* Work task
Each entry in this listing needs to be written out again, word for word.

*** Block opens ***

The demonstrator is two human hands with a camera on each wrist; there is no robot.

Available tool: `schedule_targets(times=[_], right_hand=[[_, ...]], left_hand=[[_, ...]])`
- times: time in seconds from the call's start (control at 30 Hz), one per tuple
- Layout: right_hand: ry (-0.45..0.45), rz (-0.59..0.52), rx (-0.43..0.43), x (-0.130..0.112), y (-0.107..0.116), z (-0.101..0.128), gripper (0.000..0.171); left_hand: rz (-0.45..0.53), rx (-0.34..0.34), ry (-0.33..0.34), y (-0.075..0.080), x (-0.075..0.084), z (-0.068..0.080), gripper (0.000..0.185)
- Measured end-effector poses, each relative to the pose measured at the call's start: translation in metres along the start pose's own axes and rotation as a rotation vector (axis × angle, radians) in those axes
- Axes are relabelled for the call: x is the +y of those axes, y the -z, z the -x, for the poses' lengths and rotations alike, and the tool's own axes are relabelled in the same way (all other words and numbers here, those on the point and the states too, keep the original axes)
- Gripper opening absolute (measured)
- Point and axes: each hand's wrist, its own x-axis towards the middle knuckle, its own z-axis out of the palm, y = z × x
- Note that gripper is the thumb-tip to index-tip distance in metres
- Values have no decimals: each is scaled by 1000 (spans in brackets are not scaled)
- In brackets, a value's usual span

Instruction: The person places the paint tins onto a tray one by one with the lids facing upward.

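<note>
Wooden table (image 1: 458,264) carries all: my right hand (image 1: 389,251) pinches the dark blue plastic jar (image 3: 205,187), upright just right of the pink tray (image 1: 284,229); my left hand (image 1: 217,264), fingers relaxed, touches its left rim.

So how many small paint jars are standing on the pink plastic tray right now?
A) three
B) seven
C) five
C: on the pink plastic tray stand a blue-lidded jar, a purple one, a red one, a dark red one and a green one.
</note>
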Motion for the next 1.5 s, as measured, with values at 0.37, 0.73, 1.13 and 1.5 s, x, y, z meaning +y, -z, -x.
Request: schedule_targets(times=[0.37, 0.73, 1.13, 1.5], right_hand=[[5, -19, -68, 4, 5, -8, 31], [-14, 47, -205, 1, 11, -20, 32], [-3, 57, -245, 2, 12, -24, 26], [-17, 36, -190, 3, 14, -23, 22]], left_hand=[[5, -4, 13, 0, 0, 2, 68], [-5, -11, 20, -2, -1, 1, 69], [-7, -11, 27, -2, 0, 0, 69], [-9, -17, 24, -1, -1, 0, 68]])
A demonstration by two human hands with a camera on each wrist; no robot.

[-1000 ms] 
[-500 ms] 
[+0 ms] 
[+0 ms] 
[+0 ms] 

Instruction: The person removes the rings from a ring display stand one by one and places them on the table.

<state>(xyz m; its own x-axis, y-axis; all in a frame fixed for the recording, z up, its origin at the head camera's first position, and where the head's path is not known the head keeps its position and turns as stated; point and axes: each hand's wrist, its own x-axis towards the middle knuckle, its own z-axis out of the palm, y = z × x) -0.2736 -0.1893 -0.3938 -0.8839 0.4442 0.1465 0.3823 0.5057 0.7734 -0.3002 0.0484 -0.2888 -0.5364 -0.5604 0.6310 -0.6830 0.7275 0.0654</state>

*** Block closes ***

* Written answer
The demonstrator is two human hands with a camera on each wrist; there is no robot.

Available tool: `schedule_targets(times=[_], right_hand=[[_, ...]], left_hand=[[_, ...]])`
- times: time in seconds from the call's start (control at 30 Hz), one per tuple
- Layout: right_hand: ry (-0.45..0.45), rz (-0.59..0.52), rx (-0.43..0.43), x (-0.130..0.112), y (-0.107..0.116), z (-0.101..0.128), gripper (0.000..0.171); left_hand: rz (-0.45..0.53), rx (-0.34..0.34), ry (-0.33..0.34), y (-0.075..0.080), x (-0.075..0.084), z (-0.068..0.080), gripper (0.000..0.185)
- Measured end-effector poses, each relative to the pose measured at the call's start: translation in metres along the start pose's own axes and rotation as a rotation vector (axis × angle, radians) in those axes
- Axes are relabelled for the call: x is the +y of those axes, y the -z, z the -x, for the poses' lengths and rotations alike, and the tool's own axes are relabelled in the same way (all other words and numbers here, those on the point and the states too, keep the original axes)
- Gripper opening absolute (measured)
- Point and axes: each hand's wrist, its own x-axis towards the middle knuckle, its own z-axis out of the palm, y = z × x
- Note that gripper is the thumb-tip to index-tip distance in metres
- Values have no decimals: each is scaled by 1000 (spans in brackets are not scaled)
- In brackets, a value's usual span

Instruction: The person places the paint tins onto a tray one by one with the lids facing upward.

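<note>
Wooden table (image 1: 458,264) carries all: my right hand (image 1: 389,251) pinches the dark blue plastic jar (image 3: 205,187), upright just right of the pink tray (image 1: 284,229); my left hand (image 1: 217,264), fingers relaxed, touches its left rim.

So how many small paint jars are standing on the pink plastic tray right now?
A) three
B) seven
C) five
C: on the pink plastic tray stand a blue-lidded jar, a purple one, a red one, a dark red one and a green one.
</note>
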Motion for the next 1.5 s, as measured, with values at 0.37, 0.73, 1.13 and 1.5 s, x, y, z meaning +y, -z, -x.
Request: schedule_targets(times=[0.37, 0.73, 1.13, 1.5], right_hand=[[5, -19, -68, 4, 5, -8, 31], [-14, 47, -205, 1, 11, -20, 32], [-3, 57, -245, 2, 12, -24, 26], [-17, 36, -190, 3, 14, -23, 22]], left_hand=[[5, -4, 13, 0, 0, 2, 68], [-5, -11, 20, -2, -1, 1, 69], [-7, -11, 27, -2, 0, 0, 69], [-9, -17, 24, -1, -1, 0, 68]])
A demonstration by two human hands with a camera on each wrist; no robot.

[-1000 ms] 
[-500 ms] 
[+0 ms] 
[+0 ms] 
[+0 ms] 

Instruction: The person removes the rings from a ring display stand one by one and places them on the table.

<state>(xyz m; its own x-axis, y-axis; all in a frame fixed for the recording, z up, its origin at the head camera's first position, and where the head's path is not known the head keeps its position and turns as stated; point and axes: each hand's wrist, its own x-axis towards the middle knuckle, its own z-axis out of the palm, y = z × x) -0.2736 -0.1893 -0.3938 -0.8839 0.4442 0.1465 0.3823 0.5057 0.7734 -0.3002 0.0484 -0.2888 -0.5364 -0.5604 0.6310 -0.6830 0.7275 0.0654</state>

That completes the output.